- **WHAT IS EXPECTED**:
The only thing to send back is the number of lines below that hold the string "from".

- **DATASET SECTION**:
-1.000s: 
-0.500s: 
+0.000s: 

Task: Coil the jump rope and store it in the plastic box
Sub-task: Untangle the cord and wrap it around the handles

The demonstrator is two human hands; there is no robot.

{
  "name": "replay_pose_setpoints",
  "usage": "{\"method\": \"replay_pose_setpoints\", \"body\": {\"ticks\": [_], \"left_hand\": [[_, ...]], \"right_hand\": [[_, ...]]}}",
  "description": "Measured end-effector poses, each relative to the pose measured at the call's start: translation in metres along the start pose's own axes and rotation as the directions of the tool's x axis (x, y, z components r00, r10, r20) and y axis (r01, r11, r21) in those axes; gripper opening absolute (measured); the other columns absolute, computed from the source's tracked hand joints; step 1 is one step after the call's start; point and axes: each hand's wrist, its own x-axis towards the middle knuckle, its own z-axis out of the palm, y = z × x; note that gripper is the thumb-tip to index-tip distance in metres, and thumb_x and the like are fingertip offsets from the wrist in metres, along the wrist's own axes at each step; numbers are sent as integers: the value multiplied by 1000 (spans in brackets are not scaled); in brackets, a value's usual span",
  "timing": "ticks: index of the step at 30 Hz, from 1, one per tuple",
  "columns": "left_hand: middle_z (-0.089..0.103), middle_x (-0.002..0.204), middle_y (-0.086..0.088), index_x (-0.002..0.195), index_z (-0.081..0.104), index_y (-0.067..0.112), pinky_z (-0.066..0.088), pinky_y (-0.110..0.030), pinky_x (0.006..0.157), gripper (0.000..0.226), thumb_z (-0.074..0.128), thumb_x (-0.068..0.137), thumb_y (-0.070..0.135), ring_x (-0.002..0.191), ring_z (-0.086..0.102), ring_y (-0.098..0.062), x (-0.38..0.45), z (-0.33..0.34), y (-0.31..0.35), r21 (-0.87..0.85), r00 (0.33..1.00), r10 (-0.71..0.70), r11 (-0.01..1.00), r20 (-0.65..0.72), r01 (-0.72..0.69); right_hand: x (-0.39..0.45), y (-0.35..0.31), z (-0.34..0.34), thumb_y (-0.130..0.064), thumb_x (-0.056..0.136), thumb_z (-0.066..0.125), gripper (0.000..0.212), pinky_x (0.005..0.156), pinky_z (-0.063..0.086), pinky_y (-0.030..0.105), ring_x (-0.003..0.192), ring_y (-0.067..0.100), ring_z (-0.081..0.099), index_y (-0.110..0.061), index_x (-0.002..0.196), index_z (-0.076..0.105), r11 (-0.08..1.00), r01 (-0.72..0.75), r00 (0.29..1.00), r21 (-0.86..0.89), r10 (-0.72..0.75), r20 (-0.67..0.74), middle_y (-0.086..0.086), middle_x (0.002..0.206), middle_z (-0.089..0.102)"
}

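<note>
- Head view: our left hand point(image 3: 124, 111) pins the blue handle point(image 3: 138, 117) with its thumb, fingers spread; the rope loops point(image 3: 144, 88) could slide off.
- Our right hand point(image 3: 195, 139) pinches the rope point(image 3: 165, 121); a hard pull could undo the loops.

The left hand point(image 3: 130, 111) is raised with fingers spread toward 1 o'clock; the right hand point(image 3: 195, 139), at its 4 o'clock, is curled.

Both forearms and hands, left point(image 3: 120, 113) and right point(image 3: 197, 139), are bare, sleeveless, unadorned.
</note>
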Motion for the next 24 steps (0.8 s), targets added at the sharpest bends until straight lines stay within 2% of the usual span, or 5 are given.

- **TASK SOLUTION**:
2